Depends on who you talk to of course. I have def encountered the "this is just brutes smashing into each other" line.

The NFL, NCAA, and high school state leagues are different experiences. I know many people who only watch college games because they feel like they are less showy, commercialized, and more fun to root for. And of course at the high school level–which is really what this post is all about–there is nothing commercial about it whatsoever.

Notice that all the inspirational football movies are set at the high school or college level.

This tugs at the heartstrings but it's silly. You could replace football here with any other team sport and the cultural and emotional value it would provide would be nearly identical- there's nothing, or almost nothing, unique to football that couldn't be provided by a different sport that didn't involve constant, repetitive head trauma as a constant, essential part of the activity. Don't get me wrong I'm aware I'm casting stones from a glass house here, in my country the sport that gets us all hot and bothered is Hockey. Except playing Hockey on its own doesn't cause enough brain damage so we throw in a bunch of stupid amateur fist-fights in the middle of it whenever we play on a professional level.

But the point is I don't see any good reason why the sport that teaches boys to be men and all that jazz (I'm not an athlete as I'm sure you can tell, the activity that turned me into a man was doing night call on vascular surgery as a Medical Student) couldn't be something that only involved a moderate amount of brain damage. In different societies at different times you might have written (and other men did write) a similar piece about the virtues of dueling or bull fighting but we've since found other activities with fewer negative externalities on which to test the mettle of our youth and that seems to have worked out okay. Within living memory the national pass time of the USA was Baseball not Football and I see no good reason why the zeitgeist couldn't shift again and, if it does, why not to some activity that involves only a moderate amount of brain damage instead of a ludicrous amount?

The coach giving the speech in the video is Sean Payton.

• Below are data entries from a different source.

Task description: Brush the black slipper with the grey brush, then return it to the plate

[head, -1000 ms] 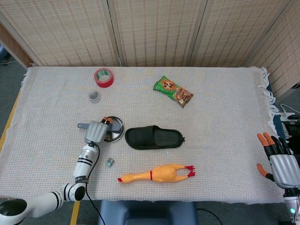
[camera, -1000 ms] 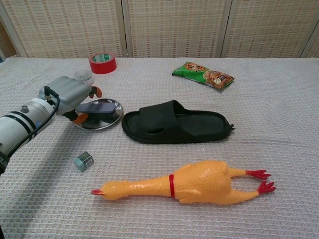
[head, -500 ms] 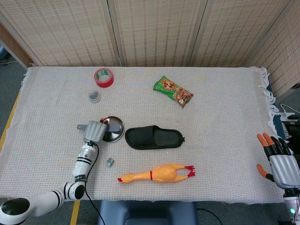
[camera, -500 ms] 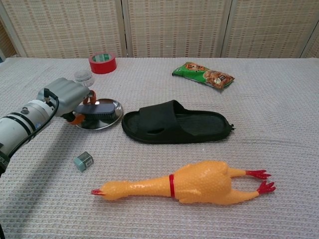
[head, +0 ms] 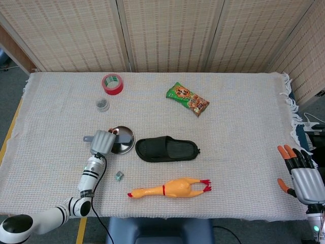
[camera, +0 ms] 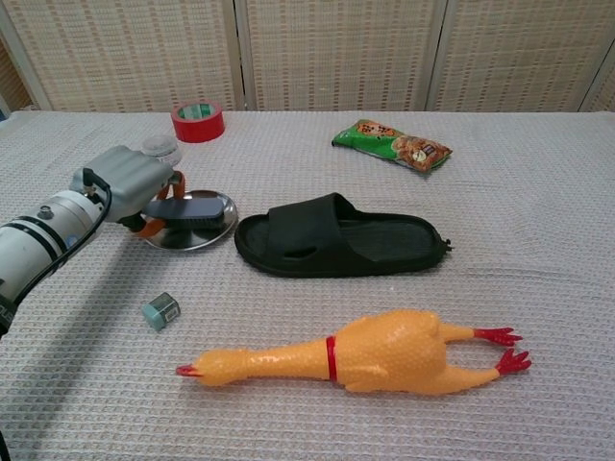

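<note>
From the head view, the left hand (head: 103,142) sits at the left rim of the round shiny metal plate (head: 123,140), its fingers reaching over the dish; the grey brush is hidden under them here. The black rubber slipper (head: 167,150) lies just to the right of the plate, its long axis running left to right across the cloth-covered worktop (head: 244,127). The right hand (head: 300,175) hangs off the far right edge, fingers spread and empty, well apart from everything, so the left hand is clearly the nearer one.

From the chest view, the grey brush with dark bristles (camera: 192,209) rests in the metal plate (camera: 207,235), its length pointing toward the slipper (camera: 341,245). The left hand's (camera: 135,182) fingers (camera: 178,183) curl about the brush's near end; whether they truly grip it I cannot tell. The slipper lies to the hand's right, so the coming move is likely a short carry rightward
</note>
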You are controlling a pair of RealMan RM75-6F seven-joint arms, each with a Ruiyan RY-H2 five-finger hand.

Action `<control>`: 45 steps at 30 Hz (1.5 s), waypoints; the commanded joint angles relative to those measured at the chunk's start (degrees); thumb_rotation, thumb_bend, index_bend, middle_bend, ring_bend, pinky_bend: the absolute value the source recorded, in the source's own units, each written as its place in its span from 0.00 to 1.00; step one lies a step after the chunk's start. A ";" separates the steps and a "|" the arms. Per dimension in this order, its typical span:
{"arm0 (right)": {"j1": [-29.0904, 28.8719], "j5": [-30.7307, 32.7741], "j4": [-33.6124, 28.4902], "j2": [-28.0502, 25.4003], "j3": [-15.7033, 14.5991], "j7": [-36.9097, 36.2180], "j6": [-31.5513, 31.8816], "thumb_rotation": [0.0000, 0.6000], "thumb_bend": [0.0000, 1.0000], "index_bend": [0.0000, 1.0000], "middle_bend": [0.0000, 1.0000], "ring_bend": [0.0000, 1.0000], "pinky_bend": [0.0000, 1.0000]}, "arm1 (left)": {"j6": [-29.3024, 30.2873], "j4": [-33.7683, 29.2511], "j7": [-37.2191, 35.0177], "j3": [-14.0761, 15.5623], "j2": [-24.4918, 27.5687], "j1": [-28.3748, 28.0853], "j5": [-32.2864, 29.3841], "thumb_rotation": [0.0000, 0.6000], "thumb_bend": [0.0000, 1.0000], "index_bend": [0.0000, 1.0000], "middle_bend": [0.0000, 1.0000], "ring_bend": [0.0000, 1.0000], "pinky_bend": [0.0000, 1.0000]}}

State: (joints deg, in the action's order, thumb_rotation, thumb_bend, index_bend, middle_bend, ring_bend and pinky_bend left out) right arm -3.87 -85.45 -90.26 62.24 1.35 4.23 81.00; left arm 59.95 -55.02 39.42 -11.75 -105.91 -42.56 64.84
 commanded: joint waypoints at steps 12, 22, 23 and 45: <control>-0.09 -0.24 -0.05 -0.06 -0.21 -0.16 -0.15 1.00 0.21 0.00 0.00 0.00 0.00 | 3.29 -1.86 -2.42 0.54 1.25 0.98 2.66 1.00 0.58 0.64 0.73 0.85 1.00; -3.92 -2.39 2.26 1.24 0.25 0.46 -4.10 1.00 0.21 0.00 0.00 0.00 0.00 | 8.55 -9.79 -1.51 2.13 5.58 3.83 5.76 1.00 0.73 0.75 0.86 0.87 1.00; -4.90 -2.83 2.70 1.40 0.36 0.55 -5.18 1.00 0.22 0.00 0.00 0.00 0.00 | 8.99 -11.16 -0.85 2.21 6.13 4.11 5.81 1.00 0.73 0.76 0.86 0.87 1.00; -27.49 -7.14 15.26 12.54 0.83 7.16 -31.33 1.00 0.46 0.00 0.00 0.00 0.00 | 11.04 -29.55 17.02 -1.16 6.93 2.33 -1.31 1.00 0.73 0.77 0.88 0.87 1.00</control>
State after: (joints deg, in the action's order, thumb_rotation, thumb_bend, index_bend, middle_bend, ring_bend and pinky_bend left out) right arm -30.59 -92.85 -75.60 73.81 2.28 10.33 50.77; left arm 71.36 -84.98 56.04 -12.34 -98.38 -39.66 64.18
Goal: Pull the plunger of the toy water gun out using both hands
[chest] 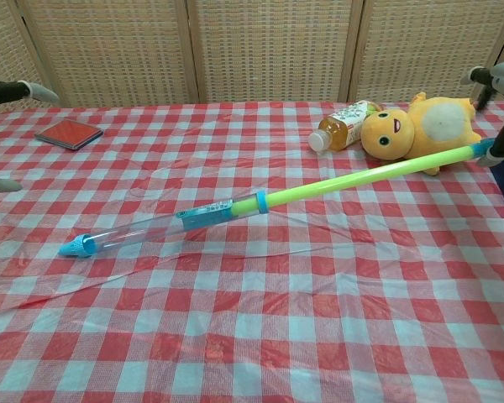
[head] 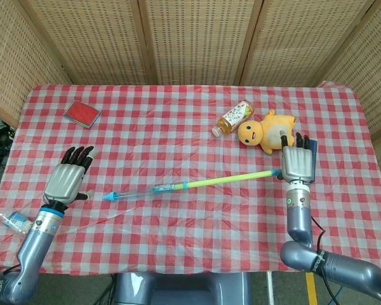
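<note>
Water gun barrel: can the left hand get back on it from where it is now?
Probably yes. The left hand is open beside the barrel's blue tip, with only bare tablecloth between them.

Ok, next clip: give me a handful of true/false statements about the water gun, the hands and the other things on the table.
1. The left hand grips the toy water gun. False: its fingers are spread and it is clear of the gun's blue tip.
2. The green plunger is drawn well out of the clear barrel. True.
3. The right hand is beside the plunger's far end. True, though whether it touches is unclear.
4. The bottle stands upright. False: it lies on its side next to the plush toy.
5. The red booklet lies under the gun. False: it sits apart, toward the far left corner.
</note>
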Controlling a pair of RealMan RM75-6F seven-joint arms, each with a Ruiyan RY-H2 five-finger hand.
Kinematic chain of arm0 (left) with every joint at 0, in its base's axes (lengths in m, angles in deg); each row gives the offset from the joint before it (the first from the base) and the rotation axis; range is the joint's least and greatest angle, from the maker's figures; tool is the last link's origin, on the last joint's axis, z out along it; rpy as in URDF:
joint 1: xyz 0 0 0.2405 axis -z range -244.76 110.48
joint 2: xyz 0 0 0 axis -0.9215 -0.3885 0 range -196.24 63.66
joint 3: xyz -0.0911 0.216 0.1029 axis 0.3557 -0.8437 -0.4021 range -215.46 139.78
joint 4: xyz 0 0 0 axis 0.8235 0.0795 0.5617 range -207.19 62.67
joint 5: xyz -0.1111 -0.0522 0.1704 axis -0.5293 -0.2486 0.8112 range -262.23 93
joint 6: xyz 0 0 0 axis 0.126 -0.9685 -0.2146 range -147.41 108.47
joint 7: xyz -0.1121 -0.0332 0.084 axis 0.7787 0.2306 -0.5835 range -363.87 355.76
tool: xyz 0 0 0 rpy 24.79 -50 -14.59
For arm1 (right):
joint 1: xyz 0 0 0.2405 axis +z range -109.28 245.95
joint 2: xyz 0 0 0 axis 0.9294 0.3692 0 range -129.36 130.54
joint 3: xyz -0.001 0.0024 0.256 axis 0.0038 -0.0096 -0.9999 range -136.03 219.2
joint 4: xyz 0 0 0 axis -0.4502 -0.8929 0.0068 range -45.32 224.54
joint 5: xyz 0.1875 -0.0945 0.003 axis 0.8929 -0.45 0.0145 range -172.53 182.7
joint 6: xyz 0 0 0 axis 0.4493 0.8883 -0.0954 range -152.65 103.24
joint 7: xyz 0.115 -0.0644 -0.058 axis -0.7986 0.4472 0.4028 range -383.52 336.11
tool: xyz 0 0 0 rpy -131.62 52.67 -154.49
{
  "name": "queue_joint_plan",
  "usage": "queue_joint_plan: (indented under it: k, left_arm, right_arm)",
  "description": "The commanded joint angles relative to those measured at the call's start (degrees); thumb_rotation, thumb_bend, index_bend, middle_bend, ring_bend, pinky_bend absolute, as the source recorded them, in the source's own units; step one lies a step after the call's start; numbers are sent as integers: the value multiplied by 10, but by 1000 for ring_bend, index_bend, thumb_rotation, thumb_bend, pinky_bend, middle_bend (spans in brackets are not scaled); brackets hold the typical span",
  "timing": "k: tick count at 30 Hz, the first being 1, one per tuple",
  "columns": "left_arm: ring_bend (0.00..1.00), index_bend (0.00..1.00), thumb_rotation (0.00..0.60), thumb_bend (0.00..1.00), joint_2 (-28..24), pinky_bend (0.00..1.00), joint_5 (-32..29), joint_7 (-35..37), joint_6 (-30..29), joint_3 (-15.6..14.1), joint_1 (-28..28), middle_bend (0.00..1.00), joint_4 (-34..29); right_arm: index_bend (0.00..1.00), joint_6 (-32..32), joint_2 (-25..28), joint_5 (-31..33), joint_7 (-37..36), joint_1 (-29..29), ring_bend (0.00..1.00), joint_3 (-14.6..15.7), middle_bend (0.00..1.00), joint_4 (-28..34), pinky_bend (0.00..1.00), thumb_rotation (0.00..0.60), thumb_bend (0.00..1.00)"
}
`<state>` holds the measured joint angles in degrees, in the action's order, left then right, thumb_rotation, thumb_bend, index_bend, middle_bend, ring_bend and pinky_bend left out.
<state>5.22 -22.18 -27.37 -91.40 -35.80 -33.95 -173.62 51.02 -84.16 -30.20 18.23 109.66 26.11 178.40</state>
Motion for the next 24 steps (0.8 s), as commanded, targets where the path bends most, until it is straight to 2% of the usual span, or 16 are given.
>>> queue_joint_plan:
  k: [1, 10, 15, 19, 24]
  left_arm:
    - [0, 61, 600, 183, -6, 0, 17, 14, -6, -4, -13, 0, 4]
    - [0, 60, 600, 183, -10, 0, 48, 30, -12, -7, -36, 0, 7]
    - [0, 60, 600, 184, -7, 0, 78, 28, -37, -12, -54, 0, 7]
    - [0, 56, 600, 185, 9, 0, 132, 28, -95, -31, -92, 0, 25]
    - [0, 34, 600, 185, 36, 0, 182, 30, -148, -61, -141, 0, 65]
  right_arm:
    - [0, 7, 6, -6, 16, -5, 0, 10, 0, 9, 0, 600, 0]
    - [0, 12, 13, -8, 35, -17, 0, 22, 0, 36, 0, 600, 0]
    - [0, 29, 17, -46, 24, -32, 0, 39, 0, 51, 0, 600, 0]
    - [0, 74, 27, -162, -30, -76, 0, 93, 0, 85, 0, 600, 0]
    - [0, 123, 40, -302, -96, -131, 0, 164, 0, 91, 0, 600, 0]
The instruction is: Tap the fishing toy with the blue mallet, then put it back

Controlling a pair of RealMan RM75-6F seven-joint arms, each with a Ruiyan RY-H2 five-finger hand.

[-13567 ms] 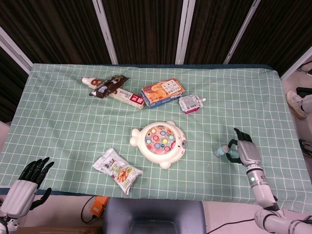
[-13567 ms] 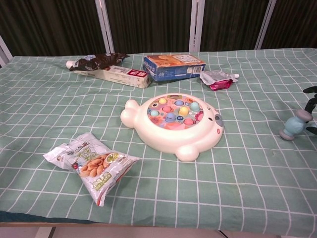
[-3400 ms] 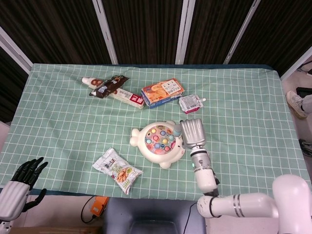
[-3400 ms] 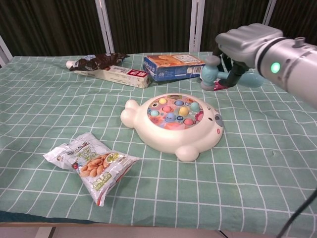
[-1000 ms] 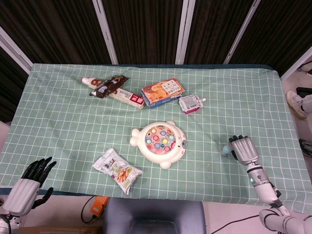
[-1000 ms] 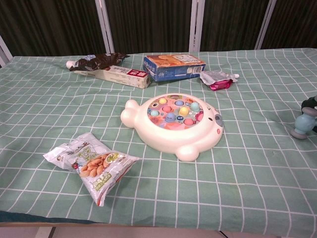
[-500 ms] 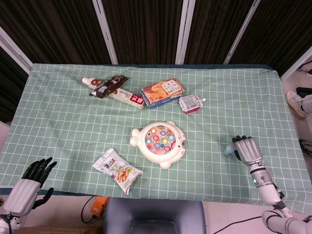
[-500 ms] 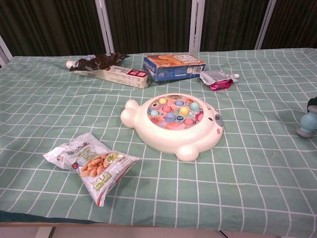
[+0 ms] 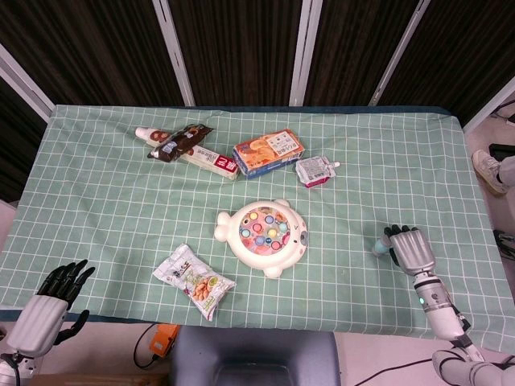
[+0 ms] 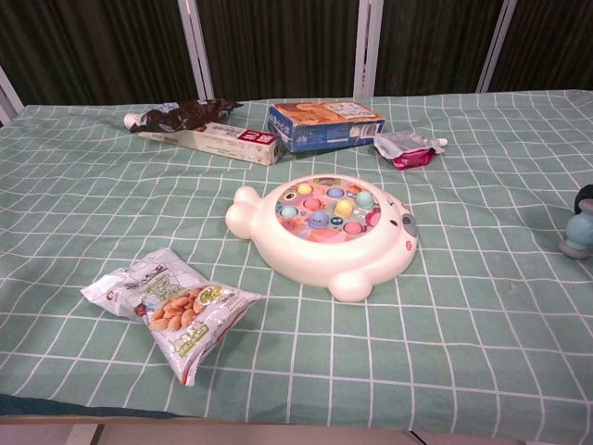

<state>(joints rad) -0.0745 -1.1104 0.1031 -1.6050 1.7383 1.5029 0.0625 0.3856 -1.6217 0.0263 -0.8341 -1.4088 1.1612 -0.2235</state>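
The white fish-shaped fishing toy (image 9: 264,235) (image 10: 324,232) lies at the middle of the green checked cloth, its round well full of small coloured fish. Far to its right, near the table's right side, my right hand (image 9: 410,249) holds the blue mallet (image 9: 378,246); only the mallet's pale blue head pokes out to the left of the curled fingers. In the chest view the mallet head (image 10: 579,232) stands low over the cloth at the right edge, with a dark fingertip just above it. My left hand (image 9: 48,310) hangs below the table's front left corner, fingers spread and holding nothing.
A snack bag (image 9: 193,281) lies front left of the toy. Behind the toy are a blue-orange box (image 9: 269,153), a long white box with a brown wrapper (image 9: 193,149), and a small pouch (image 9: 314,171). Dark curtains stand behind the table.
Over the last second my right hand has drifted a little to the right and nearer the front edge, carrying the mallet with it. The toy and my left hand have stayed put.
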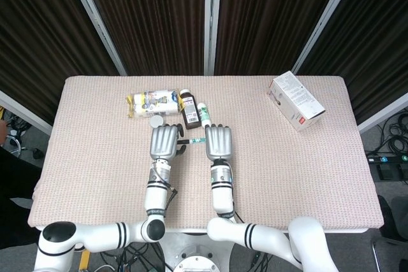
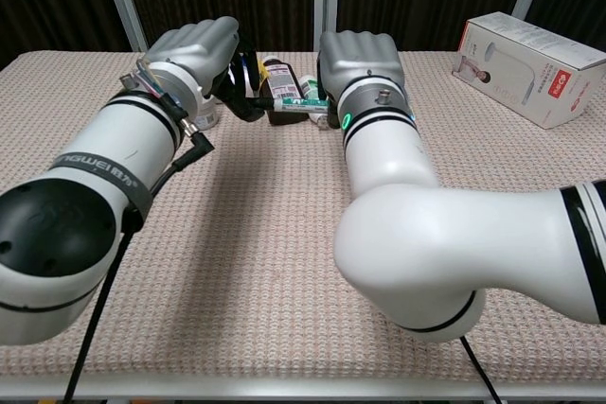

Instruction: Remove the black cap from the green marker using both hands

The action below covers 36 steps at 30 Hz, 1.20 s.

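Note:
The green marker (image 1: 194, 141) (image 2: 301, 104) lies level in the air between my two hands, just above the table's middle. My right hand (image 1: 218, 141) (image 2: 360, 59) grips its green body, fingers curled over it. My left hand (image 1: 164, 141) (image 2: 194, 49) grips the black cap (image 1: 182, 141) (image 2: 248, 106) at the marker's left end. Cap and body look joined, with no gap showing between them. The curled fingers hide both ends of the marker.
Just behind the hands lie a brown bottle (image 1: 190, 109), a small white and green bottle (image 1: 204, 114), a plastic packet (image 1: 152, 103) and a round white lid (image 1: 156, 120). A white carton (image 1: 296, 100) (image 2: 530, 68) sits at the back right.

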Available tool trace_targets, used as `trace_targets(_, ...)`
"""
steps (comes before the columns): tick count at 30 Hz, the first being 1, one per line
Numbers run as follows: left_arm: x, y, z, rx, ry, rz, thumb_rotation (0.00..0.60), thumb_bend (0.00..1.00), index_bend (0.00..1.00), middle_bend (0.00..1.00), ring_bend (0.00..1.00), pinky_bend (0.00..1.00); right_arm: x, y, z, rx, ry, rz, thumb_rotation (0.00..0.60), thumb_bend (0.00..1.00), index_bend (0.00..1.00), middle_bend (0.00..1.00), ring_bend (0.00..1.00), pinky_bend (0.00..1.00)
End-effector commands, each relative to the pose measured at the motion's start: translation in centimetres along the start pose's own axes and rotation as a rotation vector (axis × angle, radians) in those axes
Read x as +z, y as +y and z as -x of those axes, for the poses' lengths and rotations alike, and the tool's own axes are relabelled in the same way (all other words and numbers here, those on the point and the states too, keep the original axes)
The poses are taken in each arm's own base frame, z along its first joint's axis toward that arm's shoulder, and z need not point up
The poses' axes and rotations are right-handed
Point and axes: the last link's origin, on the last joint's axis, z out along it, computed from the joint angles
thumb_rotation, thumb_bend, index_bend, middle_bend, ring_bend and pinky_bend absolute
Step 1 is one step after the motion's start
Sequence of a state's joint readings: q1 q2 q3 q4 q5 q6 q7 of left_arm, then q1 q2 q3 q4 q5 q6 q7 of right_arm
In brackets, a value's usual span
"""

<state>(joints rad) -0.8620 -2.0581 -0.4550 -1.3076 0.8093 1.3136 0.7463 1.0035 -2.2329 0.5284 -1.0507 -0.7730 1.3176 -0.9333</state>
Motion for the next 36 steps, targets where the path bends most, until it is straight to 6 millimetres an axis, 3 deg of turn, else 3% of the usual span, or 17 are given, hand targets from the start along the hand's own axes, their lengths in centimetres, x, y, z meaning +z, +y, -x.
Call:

He is the head coach of the New Orleans Saints. He references that he stood in that locker room when he was in high school. The high school is Naperville Central High School, which is located in Illinois.

I did college in the United States, and my school won the national championship when I was a junior. It is not hard to observe that the sport provides a higher purpose and a site of devotion for millions across America.

What I am curious about as a foreigner is why football ended up occupying this space rather than baseball. Baseball has a much richer history, and grew organically as the American system spread. Football seems much more manufactured.

Incidentally, one reason I could understand the American passion for football against mountains of European derision, is because as an Indian, I have seen equal, if not more disdain by non-Indians for our sport of record.

Folks, sorry for the long resonse. These comments were going into the spam.

Jim, you are half right here. Any sport feasibly could play the same ritual role in these folks lives. But let me put it this way: I live close to a very small town where the entire population shows up for every Friday night game. If you closed those games down, what would they do? Would they start showing up at the soccer games instead? Or would they just stop showing up altogether?

How you answer that question will shape how you view everything else I've written here.

This was the best thing I've read on the web in ages.

I don't get football either — Canadian, not at all sporty even in youth, though it appeals more now — but I teared up at that video and a little more at your essay.

I think I see plenty of where Jim from BC is coming from, and I'm old enough to remember pop culture being full of nostalgia for baseball's slow loss to football, so I could see where it could rise again and do less damage. Better than soccer, which for too long already has carried with it the aura of being a forced substitute, the sort of thing the upper class wishes Americans would play. Imagine switching sports at this level of community passion just because someone from the culture tells you to.

And that's what it comes down to. Sometimes you cling to a thing because it's yours.